**Work task**
All of the records must be given again exactly.
[Supplied records Boundary: Start]
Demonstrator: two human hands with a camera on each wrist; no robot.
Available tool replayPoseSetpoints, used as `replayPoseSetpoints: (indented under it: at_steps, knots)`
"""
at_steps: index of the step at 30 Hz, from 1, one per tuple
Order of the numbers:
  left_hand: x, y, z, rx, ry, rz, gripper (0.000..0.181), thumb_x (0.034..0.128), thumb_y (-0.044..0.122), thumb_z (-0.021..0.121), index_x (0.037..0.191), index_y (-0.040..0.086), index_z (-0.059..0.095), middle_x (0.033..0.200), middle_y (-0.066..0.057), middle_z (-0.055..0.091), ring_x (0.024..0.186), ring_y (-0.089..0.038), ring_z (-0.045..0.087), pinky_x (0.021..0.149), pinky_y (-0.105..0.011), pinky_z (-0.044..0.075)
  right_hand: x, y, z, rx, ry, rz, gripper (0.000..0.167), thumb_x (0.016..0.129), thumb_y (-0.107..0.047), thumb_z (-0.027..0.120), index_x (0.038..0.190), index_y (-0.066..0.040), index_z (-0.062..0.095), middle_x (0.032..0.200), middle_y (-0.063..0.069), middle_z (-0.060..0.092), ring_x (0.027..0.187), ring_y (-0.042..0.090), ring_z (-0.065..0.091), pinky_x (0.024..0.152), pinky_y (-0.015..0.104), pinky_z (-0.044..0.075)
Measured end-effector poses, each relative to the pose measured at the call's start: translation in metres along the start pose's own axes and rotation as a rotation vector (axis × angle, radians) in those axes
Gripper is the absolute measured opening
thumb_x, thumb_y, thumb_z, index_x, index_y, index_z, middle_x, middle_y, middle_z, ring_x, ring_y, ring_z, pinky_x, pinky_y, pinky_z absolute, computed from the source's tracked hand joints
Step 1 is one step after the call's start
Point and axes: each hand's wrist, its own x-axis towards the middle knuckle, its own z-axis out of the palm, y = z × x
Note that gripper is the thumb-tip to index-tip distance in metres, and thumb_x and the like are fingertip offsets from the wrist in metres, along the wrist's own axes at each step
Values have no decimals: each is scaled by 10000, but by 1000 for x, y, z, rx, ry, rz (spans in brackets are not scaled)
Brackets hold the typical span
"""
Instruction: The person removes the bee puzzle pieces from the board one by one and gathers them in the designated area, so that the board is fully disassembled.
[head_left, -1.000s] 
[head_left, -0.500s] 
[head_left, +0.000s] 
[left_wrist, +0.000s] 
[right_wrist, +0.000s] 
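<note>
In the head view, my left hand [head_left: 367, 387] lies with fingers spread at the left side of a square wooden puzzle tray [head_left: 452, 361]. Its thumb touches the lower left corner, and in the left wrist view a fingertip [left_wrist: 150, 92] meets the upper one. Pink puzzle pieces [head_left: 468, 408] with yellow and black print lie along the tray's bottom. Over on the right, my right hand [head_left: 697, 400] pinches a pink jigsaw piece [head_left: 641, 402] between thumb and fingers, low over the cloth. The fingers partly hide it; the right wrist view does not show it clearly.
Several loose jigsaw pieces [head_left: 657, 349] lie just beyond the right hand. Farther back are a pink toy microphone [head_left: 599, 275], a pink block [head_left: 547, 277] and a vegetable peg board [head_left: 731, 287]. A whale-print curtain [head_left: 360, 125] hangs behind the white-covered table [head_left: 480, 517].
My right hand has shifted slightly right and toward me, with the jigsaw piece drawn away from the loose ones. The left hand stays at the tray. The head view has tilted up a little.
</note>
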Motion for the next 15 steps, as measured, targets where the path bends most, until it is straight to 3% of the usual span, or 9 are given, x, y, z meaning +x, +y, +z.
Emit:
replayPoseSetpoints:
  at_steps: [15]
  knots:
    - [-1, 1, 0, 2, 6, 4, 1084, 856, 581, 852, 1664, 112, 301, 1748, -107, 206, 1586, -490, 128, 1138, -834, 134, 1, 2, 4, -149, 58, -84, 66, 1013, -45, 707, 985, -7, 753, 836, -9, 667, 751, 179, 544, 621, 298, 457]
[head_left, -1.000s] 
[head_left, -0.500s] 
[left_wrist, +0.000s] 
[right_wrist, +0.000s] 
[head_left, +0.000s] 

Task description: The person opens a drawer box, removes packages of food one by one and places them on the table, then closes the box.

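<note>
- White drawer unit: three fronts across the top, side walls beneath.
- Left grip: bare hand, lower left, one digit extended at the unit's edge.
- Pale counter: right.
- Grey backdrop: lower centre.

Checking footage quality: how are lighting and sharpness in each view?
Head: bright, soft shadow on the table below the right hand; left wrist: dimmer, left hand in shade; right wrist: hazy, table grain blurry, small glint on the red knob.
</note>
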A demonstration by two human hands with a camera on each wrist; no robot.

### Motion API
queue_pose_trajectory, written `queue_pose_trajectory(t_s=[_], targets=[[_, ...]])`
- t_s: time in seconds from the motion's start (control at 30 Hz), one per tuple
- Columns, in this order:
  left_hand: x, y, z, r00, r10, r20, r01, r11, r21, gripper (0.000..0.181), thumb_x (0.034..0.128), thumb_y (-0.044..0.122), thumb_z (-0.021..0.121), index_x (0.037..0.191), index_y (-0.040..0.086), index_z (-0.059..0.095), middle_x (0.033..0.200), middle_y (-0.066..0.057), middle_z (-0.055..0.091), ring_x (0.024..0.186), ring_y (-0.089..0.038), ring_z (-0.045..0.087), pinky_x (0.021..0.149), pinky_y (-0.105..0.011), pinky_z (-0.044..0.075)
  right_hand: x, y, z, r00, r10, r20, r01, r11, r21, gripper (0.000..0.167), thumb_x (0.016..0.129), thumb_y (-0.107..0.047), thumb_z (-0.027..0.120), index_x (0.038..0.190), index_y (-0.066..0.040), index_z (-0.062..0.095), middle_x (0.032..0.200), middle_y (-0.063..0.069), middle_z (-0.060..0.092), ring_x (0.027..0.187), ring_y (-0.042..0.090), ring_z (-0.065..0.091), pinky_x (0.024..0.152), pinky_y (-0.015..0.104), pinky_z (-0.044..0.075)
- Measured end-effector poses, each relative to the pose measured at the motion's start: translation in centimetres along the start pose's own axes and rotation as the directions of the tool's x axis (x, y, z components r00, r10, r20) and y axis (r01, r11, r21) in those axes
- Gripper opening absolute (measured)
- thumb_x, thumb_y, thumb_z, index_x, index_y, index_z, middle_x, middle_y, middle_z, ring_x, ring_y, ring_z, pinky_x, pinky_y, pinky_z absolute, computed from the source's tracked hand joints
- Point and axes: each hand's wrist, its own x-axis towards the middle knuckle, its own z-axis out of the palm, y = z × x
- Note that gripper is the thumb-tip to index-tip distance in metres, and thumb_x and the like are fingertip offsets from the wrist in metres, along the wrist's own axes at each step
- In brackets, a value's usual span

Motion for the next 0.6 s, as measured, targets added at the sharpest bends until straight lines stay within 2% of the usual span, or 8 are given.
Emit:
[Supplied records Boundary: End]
**Your solution**
Demonstrator: two human hands with a camera on each wrist; no robot.
Available tool replayPoseSetpoints, used as `replayPoseSetpoints: (indented under it: at_steps, knots)`
"""
at_steps: index of the step at 30 Hz, from 1, one per tuple
Order of the numbers:
  left_hand: x, y, z, rx, ry, rz, gripper (0.000..0.181), thumb_x (0.034..0.128), thumb_y (-0.044..0.122), thumb_z (-0.021..0.121), index_x (0.037..0.191), index_y (-0.040..0.086), index_z (-0.059..0.095), middle_x (0.033..0.200), middle_y (-0.066..0.057), middle_z (-0.055..0.091), ring_x (0.024..0.186), ring_y (-0.089..0.038), ring_z (-0.045..0.087), pinky_x (0.021..0.149), pinky_y (-0.105..0.011), pinky_z (-0.044..0.075)
  right_hand: x, y, z, rx, ry, rz, gripper (0.000..0.167), thumb_x (0.016..0.129), thumb_y (-0.107..0.047), thumb_z (-0.027..0.120), index_x (0.038..0.190), index_y (-0.066..0.040), index_z (-0.062..0.095), middle_x (0.032..0.200), middle_y (-0.063..0.069), middle_z (-0.060..0.092), ring_x (0.027..0.187), ring_y (-0.042..0.090), ring_z (-0.065..0.091), pinky_x (0.024..0.152), pinky_y (-0.015..0.104), pinky_z (-0.044..0.075)
Measured end-effector poses, each relative to the pose measured at the call's start: translation in metres along the start pose's own axes and rotation as a rotation vector (axis × angle, radians) in those axes
Gripper is the absolute measured opening
thumb_x, thumb_y, thumb_z, index_x, index_y, index_z, middle_x, middle_y, middle_z, ring_x, ring_y, ring_z, pinky_x, pinky_y, pinky_z absolute, computed from the source's tracked hand joints
Step 1 is one step after the call's start
Point and axes: each hand's wrist, its own x-axis towards the middle knuckle, its own z-axis out of the palm, y = z × x
Note that gripper is the thumb-tip to index-tip distance in metres, and thumb_x and the like are fingertip offsets from the wrist in metres, along the wrist's own axes at each step
Values have no decimals: each is scaled by 10000, but by 1000 for x, y, z, rx, ry, rz (spans in brackets are not scaled)
Brackets hold the typical span
"""
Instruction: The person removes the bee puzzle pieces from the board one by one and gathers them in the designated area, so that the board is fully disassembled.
[head_left, -1.000s] 
[head_left, -0.500s] 
[head_left, +0.000s] 
[left_wrist, +0.000s] 
[right_wrist, +0.000s] 
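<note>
In the head view, my left hand [head_left: 367, 387] lies with fingers spread at the left side of a square wooden puzzle tray [head_left: 452, 361]. Its thumb touches the lower left corner, and in the left wrist view a fingertip [left_wrist: 150, 92] meets the upper one. Pink puzzle pieces [head_left: 468, 408] with yellow and black print lie along the tray's bottom. Over on the right, my right hand [head_left: 697, 400] pinches a pink jigsaw piece [head_left: 641, 402] between thumb and fingers, low over the cloth. The fingers partly hide it; the right wrist view does not show it clearly.
Several loose jigsaw pieces [head_left: 657, 349] lie just beyond the right hand. Farther back are a pink toy microphone [head_left: 599, 275], a pink block [head_left: 547, 277] and a vegetable peg board [head_left: 731, 287]. A whale-print curtain [head_left: 360, 125] hangs behind the white-covered table [head_left: 480, 517].
My right hand has shifted slightly right and toward me, with the jigsaw piece drawn away from the loose ones. The left hand stays at the tray. The head view has tilted up a little.
</note>
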Motion for the next 15 steps, as measured, targets where the path bends most, until it is straight to 3% of the usual span, or 9 are given, x, y, z meaning +x, +y, +z.
Emit:
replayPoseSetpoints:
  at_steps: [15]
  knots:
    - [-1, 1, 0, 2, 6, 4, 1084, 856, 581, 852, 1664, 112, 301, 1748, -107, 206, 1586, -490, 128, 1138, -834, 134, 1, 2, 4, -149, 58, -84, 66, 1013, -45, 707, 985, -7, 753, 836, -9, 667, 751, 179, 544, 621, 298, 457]
[head_left, -1.000s] 
[head_left, -0.500s] 
[left_wrist, +0.000s] 
[right_wrist, +0.000s] 
[head_left, +0.000s] 

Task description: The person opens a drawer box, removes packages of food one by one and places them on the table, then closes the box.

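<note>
- White drawer unit: three fronts across the top, side walls beneath.
- Left grip: bare hand, lower left, one digit extended at the unit's edge.
- Pale counter: right.
- Grey backdrop: lower centre.

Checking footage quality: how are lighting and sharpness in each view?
Head: bright, soft shadow on the table below the right hand; left wrist: dimmer, left hand in shade; right wrist: hazy, table grain blurry, small glint on the red knob.
</note>
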A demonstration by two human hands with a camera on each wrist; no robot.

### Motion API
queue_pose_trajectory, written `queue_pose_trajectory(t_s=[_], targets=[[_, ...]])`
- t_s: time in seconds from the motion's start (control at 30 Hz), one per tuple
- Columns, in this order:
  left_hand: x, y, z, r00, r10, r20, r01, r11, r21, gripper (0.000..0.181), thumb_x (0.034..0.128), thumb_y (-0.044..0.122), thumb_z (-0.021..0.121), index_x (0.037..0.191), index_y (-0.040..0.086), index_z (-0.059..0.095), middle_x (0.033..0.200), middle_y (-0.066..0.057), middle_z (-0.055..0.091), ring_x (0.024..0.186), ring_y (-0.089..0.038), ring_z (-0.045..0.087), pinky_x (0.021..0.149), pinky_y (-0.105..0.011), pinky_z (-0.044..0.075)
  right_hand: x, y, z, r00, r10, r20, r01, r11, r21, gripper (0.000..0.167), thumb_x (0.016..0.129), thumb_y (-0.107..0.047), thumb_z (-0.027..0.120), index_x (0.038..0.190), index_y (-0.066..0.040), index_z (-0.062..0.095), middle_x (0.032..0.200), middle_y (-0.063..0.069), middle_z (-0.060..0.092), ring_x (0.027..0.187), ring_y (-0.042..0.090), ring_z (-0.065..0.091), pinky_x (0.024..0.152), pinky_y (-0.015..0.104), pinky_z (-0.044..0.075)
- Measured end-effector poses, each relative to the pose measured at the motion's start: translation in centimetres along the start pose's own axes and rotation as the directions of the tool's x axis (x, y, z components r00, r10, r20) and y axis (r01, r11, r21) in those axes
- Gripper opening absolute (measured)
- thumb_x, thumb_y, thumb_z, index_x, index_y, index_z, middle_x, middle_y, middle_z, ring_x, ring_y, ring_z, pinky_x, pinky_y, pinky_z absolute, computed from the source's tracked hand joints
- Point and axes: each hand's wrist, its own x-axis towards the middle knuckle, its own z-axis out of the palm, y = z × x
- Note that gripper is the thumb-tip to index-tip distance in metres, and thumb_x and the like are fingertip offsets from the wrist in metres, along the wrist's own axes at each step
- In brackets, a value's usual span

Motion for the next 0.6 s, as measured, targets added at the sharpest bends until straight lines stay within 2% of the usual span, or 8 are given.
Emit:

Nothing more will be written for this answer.